Arzneimittel-Therapiebereiche der Richtwertgruppen

Welche Arzneimittel-Therapiebereiche für Ihre Arztgruppe gelten, können Sie in den unten aufgeführten AT-Übersichten sehen. Dort finden Sie auch den jeweils vereinbarten AT-Richtwert (in Euro) für die einzelnen Arzneimittel-Therapiebereiche Ihrer Richtwertgruppe.

Neuerungen für 2025

Gemeinsam mit den Krankenkassen haben wir die Arzneimittel-Richtwert­systematik auch für das Jahr 2025 der Versorgungsrealität angepasst und die Neuerungen für Sie in einem Infoblatt zusammengestellt:

Frühinformation Arzneimittel

Als Anlage zum Honorarversand erhalten Sie die Frühinformation Arzneimittel, die einen wichtigen Teil der Verordnungsdaten Ihrer Praxis darstellt. Die dort hinterlegten Informationen und Kennzahlen helfen Ihnen einzuschätzen, inwieweit Ihr Richtwert­volumen ausgeschöpft ist. Die Frühinformation Arzneimittel kann auch im Mitglieder­portal eingesehen werden.

Prüfverfahren

Wenn die Gesamtkosten der in einem Kalenderjahr von einer Richtwertgruppe innerhalb einer Praxis verordneten Arznei- und Verbandmittel (= veranlasstes Verordnungs­volumen) das praxisindividuelle Richtwertvolumen um mehr als 25 Prozent überschreiten, sind die Gemeinsamen Prüfungseinrichtungen gesetzlich verpflichtet, ein Richtwertprüfverfahren einzuleiten. 

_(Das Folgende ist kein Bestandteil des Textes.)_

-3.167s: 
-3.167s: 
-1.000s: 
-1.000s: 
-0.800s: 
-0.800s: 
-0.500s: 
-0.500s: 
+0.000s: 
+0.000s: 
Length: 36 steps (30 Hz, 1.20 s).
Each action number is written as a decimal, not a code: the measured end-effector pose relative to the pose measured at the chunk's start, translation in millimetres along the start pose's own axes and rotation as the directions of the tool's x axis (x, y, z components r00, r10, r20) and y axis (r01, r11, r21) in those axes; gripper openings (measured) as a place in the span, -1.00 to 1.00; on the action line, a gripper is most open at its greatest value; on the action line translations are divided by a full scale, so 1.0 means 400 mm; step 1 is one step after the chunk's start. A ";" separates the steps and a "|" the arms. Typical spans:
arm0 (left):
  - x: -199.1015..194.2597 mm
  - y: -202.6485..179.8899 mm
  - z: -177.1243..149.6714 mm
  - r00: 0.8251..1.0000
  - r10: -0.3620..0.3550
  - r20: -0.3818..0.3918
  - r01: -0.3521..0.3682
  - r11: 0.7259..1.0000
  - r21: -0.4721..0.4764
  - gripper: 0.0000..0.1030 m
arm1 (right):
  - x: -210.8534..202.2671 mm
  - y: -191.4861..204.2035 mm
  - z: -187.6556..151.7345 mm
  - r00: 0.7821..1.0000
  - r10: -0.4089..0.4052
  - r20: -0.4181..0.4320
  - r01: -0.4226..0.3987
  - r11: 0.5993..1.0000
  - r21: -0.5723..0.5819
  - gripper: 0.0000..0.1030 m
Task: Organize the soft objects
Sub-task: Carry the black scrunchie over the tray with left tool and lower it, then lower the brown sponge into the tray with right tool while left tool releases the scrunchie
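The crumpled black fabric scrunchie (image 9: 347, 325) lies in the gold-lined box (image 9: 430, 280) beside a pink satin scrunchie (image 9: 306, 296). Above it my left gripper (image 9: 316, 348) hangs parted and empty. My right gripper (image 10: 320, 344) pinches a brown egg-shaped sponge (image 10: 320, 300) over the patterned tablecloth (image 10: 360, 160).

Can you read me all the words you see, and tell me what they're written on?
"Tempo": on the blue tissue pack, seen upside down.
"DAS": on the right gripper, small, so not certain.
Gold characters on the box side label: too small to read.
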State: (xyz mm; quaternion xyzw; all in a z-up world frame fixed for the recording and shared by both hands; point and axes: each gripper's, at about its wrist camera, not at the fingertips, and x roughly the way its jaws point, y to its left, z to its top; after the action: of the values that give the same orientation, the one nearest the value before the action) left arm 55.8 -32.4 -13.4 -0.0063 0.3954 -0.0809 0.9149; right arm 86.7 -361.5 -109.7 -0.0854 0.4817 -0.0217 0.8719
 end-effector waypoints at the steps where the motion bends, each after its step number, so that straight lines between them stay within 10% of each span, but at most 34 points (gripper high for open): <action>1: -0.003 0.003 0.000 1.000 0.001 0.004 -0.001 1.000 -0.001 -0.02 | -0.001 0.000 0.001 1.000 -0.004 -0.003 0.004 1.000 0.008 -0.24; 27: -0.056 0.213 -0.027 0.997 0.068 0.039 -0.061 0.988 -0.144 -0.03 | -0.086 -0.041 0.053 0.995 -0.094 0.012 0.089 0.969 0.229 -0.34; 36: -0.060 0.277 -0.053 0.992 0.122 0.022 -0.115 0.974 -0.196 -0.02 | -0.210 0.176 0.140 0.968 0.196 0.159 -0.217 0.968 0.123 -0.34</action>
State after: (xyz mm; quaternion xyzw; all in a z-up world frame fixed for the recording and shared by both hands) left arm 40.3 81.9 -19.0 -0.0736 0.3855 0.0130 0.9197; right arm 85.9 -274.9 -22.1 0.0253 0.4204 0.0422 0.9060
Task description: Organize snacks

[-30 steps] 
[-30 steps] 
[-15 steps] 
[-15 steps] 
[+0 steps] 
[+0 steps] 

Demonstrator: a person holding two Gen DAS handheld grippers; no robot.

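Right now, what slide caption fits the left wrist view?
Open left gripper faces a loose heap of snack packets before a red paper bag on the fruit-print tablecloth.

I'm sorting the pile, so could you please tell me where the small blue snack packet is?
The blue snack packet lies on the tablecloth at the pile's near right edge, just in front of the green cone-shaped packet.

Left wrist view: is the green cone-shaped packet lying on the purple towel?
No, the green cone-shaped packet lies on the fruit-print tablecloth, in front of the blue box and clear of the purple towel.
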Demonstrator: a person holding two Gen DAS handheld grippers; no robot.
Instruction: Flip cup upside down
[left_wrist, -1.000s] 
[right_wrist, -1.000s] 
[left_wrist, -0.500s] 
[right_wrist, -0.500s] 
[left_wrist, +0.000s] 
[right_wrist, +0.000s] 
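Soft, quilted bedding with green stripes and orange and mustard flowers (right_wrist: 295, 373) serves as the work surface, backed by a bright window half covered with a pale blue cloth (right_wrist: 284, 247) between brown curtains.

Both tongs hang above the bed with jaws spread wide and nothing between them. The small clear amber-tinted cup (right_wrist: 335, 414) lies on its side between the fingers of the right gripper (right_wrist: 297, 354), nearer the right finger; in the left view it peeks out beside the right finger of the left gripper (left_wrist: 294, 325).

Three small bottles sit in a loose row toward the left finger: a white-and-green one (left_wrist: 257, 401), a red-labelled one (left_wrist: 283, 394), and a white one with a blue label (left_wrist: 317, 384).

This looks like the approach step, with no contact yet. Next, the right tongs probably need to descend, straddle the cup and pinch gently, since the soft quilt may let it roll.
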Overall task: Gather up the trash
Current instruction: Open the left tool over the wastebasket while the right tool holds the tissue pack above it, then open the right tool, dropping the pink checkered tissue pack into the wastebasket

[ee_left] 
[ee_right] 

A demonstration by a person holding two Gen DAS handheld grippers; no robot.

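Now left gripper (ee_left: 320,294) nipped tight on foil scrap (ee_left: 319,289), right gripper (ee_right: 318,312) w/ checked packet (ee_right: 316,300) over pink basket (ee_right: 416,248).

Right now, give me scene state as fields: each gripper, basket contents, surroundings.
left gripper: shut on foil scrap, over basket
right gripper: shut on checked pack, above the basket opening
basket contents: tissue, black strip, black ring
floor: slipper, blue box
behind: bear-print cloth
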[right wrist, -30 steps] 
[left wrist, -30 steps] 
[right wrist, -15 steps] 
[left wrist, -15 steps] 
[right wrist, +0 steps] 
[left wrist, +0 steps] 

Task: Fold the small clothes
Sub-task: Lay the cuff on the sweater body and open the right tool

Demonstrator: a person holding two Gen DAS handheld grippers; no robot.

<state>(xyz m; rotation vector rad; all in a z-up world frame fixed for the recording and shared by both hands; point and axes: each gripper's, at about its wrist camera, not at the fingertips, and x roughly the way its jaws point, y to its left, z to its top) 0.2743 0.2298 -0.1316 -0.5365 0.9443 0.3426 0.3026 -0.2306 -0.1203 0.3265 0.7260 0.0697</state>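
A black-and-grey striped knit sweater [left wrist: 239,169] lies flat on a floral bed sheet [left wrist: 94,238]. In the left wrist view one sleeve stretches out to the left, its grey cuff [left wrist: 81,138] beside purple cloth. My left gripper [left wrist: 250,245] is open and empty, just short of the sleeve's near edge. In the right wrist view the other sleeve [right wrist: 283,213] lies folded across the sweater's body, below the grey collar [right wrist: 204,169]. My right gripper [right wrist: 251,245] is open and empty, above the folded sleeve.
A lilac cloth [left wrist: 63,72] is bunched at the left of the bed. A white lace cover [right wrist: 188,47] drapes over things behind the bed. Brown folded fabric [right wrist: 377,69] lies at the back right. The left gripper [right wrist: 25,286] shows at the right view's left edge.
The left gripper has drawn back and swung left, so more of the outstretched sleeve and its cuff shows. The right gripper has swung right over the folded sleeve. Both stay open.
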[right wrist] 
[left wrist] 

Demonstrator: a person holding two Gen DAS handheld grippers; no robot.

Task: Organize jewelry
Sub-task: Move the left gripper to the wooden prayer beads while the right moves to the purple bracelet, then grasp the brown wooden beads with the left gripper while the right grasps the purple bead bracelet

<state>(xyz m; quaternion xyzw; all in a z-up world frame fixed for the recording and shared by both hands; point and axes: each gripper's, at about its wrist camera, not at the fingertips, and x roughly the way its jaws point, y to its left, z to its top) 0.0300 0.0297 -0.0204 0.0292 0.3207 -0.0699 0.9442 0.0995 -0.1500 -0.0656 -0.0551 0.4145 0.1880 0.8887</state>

Praxisbesonderheiten können unter Umständen rechtfertigen, dass das praxis­individuelle Richtwertvolumen überschritten wird. Eine Überschreitung des Richt­wertvolumens um mehr als 25 Prozent muss deshalb nicht zwingend mit einer unwirtschaftlichen Verordnungsweise gleichzusetzen sein. 

Die Arzneimittel-Richtwertprüfung gilt für die meisten Fachgruppen, aber nicht für alle. Unabhängig von Richtwertprüfungen können bei allen Fachgruppen Einzelfall­prüfungen durchgeführt werden. Diese gehen in der Regel von Krankenkassen (bzw. in bestim­mten Fällen von den Gemeinsamen Prüfungseinrichtungen) aus.

Wirtschaftlichkeitsgebot beachten

Halten Sie sich bei jeder Einzelverordnung an das Wirtschaftlichkeitsgebot. Ein nicht ausgeschöpftes Richtwertvolumen besagt nicht, dass ohne individuelle Notwendigkeit von der Verordnung rabattierter Generika oder kostengünstigerer Biosimilars (sofern verfügbar) abgesehen werden darf. Andererseits sind Verordnungen im Einzelfall nach der Indikation zu richten; sie können also auch dann erfolgen, wenn das ausgewiesene Richtwertvolumen ausgeschöpft ist.